(Beginning of SOURCE INFORMATION)

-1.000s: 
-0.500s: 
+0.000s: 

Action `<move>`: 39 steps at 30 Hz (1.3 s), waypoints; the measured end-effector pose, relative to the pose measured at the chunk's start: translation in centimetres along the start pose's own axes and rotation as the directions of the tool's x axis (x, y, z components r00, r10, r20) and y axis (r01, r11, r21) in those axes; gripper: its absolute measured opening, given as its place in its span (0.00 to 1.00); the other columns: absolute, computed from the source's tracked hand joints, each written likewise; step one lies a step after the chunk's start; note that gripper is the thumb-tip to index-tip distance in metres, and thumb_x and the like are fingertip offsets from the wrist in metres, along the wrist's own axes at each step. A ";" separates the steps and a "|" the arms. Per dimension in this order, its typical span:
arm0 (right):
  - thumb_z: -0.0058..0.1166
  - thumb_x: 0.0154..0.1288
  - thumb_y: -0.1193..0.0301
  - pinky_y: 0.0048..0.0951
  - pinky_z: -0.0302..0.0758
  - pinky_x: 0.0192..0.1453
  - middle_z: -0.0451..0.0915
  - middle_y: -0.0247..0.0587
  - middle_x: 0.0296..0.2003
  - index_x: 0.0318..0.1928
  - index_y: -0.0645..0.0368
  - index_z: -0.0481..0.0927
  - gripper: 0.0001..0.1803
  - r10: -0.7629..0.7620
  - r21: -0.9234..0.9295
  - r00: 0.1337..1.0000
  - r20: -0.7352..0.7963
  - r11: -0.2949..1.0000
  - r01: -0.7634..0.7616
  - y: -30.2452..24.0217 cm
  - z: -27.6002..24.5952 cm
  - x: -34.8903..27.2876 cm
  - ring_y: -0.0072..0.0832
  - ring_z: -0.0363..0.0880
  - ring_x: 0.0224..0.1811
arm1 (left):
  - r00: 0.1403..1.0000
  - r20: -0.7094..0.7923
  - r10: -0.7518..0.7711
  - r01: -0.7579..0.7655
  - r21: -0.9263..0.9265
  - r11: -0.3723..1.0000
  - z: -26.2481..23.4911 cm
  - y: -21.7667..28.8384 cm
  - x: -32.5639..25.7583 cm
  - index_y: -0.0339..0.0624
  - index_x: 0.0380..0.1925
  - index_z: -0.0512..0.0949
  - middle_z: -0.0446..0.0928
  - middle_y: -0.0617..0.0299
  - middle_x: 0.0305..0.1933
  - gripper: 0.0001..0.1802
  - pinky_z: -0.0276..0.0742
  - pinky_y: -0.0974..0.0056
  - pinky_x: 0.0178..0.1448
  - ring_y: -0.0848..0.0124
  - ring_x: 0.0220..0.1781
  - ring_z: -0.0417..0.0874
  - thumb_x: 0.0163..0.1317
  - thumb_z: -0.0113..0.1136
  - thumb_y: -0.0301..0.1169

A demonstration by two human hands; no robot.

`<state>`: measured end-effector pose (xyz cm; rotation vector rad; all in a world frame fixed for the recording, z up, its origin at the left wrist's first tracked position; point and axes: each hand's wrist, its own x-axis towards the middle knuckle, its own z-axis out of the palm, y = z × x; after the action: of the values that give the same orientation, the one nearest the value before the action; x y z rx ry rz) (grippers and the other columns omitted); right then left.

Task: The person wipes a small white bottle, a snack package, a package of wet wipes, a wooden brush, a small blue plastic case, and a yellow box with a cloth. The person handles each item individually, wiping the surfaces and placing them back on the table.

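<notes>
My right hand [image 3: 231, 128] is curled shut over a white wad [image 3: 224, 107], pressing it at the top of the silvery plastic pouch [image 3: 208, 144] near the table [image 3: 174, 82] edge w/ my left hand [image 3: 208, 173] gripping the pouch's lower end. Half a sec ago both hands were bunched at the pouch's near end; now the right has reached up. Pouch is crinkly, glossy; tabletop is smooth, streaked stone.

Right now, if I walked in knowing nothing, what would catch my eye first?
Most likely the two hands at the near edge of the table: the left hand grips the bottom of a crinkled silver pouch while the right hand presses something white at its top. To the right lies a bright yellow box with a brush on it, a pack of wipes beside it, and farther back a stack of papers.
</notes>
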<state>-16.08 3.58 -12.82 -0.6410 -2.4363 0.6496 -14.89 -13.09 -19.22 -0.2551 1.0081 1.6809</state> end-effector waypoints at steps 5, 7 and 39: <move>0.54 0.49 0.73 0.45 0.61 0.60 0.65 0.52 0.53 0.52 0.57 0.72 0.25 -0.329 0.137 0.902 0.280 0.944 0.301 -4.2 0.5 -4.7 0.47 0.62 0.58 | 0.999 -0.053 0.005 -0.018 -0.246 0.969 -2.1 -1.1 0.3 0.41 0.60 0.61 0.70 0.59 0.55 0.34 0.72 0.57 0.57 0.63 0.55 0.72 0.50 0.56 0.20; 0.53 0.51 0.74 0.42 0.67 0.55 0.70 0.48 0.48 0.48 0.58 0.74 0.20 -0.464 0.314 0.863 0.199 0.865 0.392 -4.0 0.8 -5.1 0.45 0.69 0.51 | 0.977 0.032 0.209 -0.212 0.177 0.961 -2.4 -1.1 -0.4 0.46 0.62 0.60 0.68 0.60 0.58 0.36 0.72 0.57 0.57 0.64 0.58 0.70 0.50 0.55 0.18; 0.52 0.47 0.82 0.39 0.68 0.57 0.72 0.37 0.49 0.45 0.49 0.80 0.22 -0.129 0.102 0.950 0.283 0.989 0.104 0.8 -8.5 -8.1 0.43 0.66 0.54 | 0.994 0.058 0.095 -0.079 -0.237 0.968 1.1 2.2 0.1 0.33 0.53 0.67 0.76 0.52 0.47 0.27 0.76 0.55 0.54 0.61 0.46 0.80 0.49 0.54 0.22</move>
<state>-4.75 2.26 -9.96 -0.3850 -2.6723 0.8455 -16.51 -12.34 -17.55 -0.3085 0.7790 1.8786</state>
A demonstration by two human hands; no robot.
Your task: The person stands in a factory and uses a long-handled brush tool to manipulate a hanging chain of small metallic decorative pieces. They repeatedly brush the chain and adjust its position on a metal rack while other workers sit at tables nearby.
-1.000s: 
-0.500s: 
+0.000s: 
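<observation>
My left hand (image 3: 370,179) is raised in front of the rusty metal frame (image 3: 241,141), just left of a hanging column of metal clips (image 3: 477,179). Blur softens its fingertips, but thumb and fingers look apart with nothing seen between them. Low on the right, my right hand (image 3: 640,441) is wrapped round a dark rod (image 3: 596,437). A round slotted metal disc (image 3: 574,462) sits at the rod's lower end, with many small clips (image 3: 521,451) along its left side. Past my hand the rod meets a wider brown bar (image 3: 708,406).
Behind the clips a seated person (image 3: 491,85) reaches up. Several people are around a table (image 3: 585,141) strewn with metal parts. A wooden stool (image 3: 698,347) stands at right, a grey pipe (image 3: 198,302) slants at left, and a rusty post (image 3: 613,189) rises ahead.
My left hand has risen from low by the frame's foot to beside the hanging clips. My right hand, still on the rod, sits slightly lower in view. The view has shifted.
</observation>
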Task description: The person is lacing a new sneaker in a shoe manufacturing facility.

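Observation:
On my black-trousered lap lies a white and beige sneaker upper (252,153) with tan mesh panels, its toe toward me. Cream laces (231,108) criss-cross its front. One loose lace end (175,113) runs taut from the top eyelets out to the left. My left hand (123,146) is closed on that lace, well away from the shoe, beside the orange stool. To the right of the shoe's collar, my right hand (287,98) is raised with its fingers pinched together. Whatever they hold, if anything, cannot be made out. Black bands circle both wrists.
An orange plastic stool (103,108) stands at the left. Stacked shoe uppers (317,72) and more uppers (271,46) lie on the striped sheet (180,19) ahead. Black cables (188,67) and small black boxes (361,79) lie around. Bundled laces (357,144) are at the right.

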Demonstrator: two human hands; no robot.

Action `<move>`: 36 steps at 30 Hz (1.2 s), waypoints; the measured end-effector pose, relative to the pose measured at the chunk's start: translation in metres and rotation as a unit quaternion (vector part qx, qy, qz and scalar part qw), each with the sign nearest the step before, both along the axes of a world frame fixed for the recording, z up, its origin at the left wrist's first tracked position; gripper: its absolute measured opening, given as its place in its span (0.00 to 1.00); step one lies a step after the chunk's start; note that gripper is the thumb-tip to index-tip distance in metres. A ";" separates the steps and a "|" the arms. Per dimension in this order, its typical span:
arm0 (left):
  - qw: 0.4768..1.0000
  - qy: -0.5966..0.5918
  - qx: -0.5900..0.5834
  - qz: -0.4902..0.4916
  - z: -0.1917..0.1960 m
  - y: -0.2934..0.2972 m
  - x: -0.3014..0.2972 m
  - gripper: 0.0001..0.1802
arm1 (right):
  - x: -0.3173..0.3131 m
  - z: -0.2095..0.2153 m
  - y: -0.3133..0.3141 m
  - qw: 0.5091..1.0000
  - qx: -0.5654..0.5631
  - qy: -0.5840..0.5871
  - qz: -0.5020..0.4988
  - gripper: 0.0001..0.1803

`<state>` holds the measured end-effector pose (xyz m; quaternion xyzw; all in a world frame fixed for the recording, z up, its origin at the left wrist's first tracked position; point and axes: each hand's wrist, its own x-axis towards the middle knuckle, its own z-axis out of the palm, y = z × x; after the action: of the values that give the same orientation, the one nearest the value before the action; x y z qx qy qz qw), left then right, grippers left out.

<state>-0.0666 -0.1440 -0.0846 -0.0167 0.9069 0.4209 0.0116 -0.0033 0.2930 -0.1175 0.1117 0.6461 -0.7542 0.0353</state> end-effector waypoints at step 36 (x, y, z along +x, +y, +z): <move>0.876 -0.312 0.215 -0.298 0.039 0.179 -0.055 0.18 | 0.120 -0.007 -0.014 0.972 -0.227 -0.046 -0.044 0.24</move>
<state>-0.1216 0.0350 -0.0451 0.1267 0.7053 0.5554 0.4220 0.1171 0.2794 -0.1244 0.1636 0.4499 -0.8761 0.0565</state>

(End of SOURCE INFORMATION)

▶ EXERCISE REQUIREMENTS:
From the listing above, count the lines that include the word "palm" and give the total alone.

▶ RESPONSE FOR THIS EXERCISE:
2